Ablehnung, Verwirrung, Sympathie

Das alles ist aber nur das Vorgeplänkel für das große Finale. In der ersten Woche gilt es, Charaktere zu formen, die eine Entwicklung durchlaufen können. Maren, die nun ihre zickigen Seiten offenbart. Aurelio, der vom Schweiger zum Weichei mutiert. Und natürlich Walter Freiwald, das Meisterstück dieser Staffel.

Mehr als eine Woche zeigte uns RTL den wimmernden, den größenwahnsinnigen, den zynischen Walter Freiwald. Um uns nach der Karikatur eines gefallenen Teleshopping-Königs jetzt die sanfte Seite zu präsentieren.

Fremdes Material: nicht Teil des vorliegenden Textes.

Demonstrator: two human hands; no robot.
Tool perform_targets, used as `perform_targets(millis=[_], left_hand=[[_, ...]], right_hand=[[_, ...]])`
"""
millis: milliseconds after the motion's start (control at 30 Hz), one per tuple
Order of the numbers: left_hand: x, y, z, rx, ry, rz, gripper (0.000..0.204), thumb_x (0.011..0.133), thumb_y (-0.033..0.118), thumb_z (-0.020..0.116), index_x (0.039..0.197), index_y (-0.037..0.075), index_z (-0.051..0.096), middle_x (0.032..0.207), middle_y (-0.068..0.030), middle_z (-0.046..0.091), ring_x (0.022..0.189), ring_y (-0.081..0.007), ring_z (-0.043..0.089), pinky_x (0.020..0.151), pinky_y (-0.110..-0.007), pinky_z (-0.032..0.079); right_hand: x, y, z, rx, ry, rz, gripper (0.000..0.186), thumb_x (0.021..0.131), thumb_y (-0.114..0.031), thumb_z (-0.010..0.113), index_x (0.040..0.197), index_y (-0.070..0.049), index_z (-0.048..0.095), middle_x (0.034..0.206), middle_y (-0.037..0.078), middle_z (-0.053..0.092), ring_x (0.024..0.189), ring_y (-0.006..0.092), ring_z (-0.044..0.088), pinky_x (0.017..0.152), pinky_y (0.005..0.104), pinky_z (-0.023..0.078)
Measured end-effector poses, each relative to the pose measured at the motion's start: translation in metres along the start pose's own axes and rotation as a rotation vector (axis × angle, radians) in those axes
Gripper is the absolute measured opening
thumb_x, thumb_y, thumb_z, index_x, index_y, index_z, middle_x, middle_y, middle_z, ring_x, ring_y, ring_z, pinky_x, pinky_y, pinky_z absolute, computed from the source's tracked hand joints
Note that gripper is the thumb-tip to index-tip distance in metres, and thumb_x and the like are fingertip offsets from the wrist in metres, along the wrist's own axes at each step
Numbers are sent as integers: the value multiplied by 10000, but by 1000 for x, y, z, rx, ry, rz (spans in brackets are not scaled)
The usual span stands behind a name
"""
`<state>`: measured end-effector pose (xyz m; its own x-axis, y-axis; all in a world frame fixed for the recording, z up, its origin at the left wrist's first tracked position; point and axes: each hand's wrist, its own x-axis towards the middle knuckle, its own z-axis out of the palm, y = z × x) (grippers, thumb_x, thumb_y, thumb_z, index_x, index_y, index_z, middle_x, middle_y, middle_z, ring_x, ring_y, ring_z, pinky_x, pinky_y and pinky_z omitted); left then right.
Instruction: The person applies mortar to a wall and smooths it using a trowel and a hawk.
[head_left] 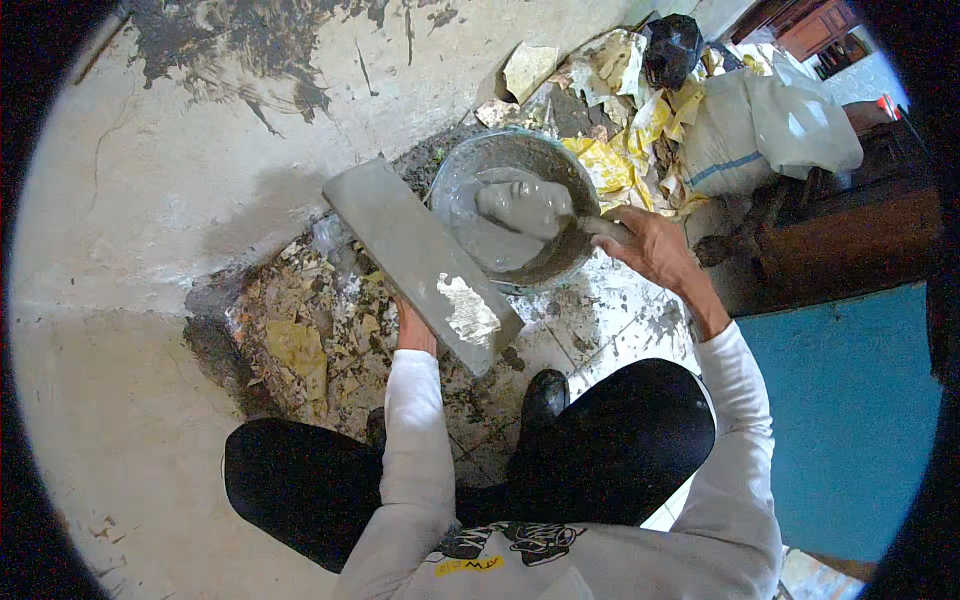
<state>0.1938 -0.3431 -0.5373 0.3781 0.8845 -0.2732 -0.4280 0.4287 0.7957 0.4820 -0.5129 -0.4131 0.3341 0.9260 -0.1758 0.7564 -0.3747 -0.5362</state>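
Note:
A long grey plastering float [405,245] tilts across the middle of the head view, with a pale smear on its near end. My left hand [416,328] is under it and mostly hidden, gripping it from below. Just right of the float stands a round bucket [500,150] holding wet grey mortar. My right hand [655,250] is closed around the handle of a trowel [608,228] at the bucket's right rim. The trowel's blade reaches into the bucket, and a lump of mortar [525,205] covers it.
A stained wall [150,200] rises on the left, dark patches at its top. Rubble and paint flakes [300,350] litter the floor along it. Torn yellow bags [610,160], a white sack [725,135] and a black bag [672,50] lie beyond. Brown furniture [850,245] stands right.

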Motion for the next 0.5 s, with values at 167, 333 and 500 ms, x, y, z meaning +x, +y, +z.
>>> perform_targets(millis=[167, 333, 500], left_hand=[[1, -2, -2, 5, -12, -27, 453, 1097, 309, 491, 1487, 82, 456, 1375, -105, 588, 1231, -244, 594, 1034, -401, 526], [0, 5, -7, -12, -18, -24, 453, 1096, 308, 495, 1487, 83, 456, 1374, -105, 588, 1230, -243, 593, 1034, -400, 526], [25, 8, 10, -11, -39, -16, 454, 1095, 306, 499, 1487, 84, 456, 1374, -105, 587, 1230, -241, 593, 1034, -399, 525]], right_hand=[[22, -18, 3, -819, 142, -326, 302, 947, -278, 638, 1207, -125, 654, 978, 98, 660, 828, 278, 715, 659, 440, 577], [55, -12, -1, -1095, 148, -468, 296, 914, -157, 604, 1204, -110, 642, 1055, 77, 656, 918, 233, 702, 746, 383, 559], [56, -15, 3, -1082, 245, -546, 297, 906, -163, 610, 1197, -110, 640, 1071, 78, 655, 941, 219, 688, 754, 371, 551]])
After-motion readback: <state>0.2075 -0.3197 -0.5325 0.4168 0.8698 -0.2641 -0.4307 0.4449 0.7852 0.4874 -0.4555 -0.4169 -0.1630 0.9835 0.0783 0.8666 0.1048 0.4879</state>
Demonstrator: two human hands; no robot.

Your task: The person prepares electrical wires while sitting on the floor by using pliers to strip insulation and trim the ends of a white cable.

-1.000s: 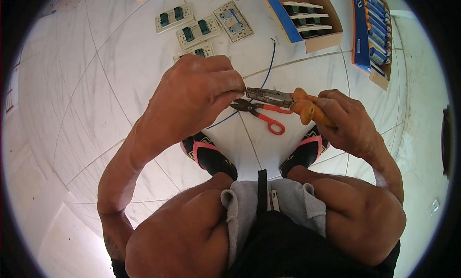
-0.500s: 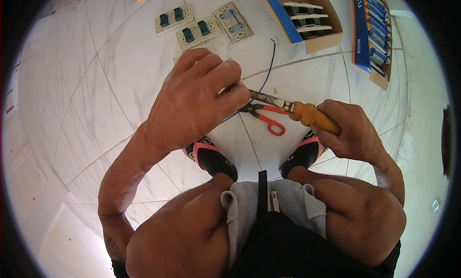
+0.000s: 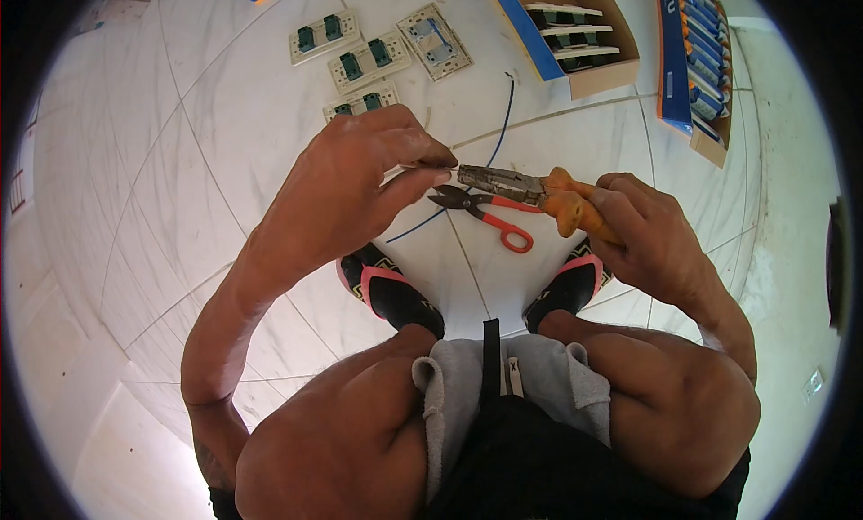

Den Walter, den seine Eltern nie liebten. Der sich versöhnlich an Maren heranschiebt, wenn auch vorsichtig (die Gefahr für die Weichteile ist schließlich noch immer da). Der seiner Frau Annette direkt in die Kamera gesteht: "Ein Stück von mir ist nicht da. Ich bin nicht komplett."

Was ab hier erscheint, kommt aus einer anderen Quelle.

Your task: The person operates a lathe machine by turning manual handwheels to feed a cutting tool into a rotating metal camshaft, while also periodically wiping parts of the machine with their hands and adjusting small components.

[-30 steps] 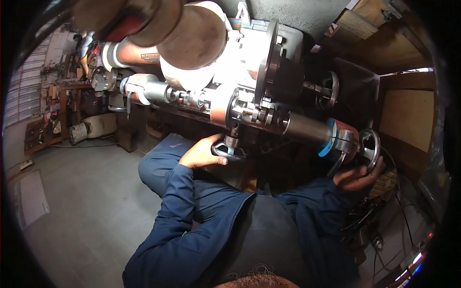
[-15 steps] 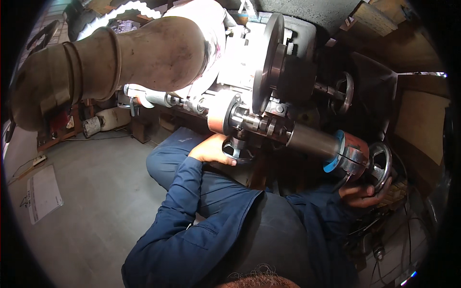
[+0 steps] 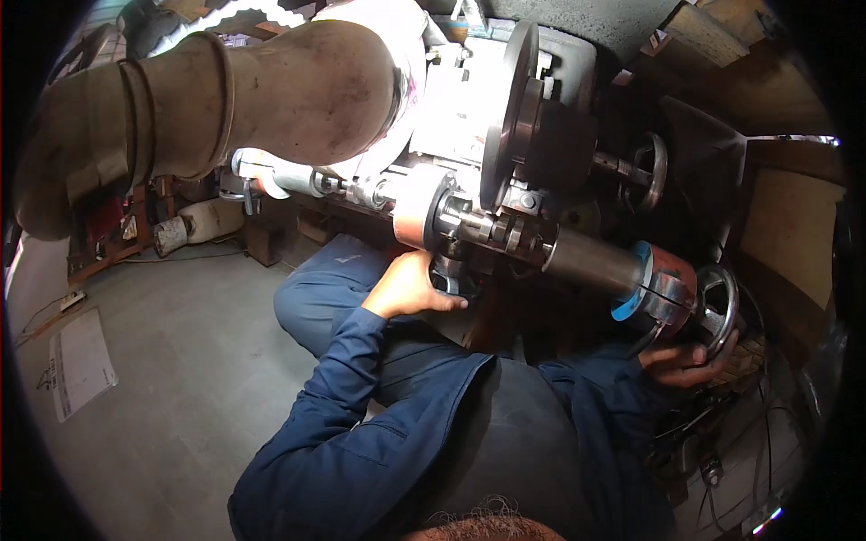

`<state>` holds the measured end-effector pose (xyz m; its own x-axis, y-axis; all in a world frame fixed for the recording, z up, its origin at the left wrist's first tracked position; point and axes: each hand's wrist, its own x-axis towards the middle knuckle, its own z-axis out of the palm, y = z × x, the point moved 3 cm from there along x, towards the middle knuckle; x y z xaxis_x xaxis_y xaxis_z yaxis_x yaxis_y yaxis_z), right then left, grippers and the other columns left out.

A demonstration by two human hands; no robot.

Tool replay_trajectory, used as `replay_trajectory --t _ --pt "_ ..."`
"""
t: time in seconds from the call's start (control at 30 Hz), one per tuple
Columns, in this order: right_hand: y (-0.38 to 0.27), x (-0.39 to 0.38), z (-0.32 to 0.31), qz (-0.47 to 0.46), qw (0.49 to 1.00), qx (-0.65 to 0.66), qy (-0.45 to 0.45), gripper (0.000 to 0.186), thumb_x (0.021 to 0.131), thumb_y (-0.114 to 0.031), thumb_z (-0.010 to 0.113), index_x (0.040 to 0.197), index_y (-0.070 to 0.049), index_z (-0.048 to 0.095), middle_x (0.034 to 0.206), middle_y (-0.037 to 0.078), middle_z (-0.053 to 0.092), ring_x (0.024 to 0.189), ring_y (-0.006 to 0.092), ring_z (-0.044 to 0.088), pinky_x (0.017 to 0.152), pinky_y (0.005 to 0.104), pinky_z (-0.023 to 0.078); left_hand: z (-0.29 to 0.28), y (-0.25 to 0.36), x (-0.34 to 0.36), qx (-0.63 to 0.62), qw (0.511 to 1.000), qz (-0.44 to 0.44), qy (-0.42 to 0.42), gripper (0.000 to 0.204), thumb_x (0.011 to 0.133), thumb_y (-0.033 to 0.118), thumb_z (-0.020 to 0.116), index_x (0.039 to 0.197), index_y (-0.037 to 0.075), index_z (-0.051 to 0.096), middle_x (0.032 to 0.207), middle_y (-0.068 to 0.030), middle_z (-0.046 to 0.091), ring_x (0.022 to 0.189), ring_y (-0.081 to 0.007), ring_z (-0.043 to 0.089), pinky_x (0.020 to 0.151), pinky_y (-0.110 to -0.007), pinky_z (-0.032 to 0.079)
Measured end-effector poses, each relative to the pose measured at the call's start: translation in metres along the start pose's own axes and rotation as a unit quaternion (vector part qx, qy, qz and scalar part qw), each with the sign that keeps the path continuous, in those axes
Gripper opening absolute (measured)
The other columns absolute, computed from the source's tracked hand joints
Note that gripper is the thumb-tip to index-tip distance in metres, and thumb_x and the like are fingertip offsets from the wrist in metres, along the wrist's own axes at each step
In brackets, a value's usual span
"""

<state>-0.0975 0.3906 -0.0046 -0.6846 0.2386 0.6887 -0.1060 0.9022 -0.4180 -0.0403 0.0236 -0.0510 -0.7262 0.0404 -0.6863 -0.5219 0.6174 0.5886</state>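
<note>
My left hand (image 3: 403, 287) is closed on a small dark handwheel (image 3: 454, 281) below an orange-sided metal collar (image 3: 414, 212). Its thumb lies across the wheel, and the other fingers are mostly hidden. At the right end of the machine, my right hand (image 3: 687, 365) grips the lower rim of a bigger metal handwheel (image 3: 732, 298). Between the hands runs a shiny stepped shaft (image 3: 494, 231), leading into a grey cylinder (image 3: 591, 262). A split orange clamp (image 3: 671, 281) with blue edging sits beside the right handwheel. Behind the shaft, a large dark disc (image 3: 507, 126) stands upright.
A thick tan duct (image 3: 298, 95) crosses the upper left. Another handwheel (image 3: 656, 173) stands behind the cylinder. On the floor lie a pale canister (image 3: 213, 222) and a white sheet (image 3: 83, 362); tools and cables (image 3: 708, 469) clutter the lower right.
My left hand has shifted right and around the small handwheel, its thumb now covering more of it. The right hand stays at its wheel's lower rim, with little visible movement.
</note>
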Motion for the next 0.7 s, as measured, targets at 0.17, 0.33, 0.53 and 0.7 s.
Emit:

Ablehnung, Verwirrung, Sympathie. Eine ganz klassische Dramaturgie. Wen die Zuschauer zuvor gehasst haben, liebt es danach umso mehr. Denn bei all dem Gerede über die angebliche Metaebene von "Ich bin ein Star - Holt mich hier raus!" darf man nicht vergessen, dass dies in erster Linie eine Unterhaltungsshow ist. Und alles, was wir sehen, ist nur das, was wir sehen sollen. So funktioniert perfektes Fernsehen. Nichts wird dem Zufall überlassen, alles ist inszeniert. Fertig ist der nächste Dschungelkönig.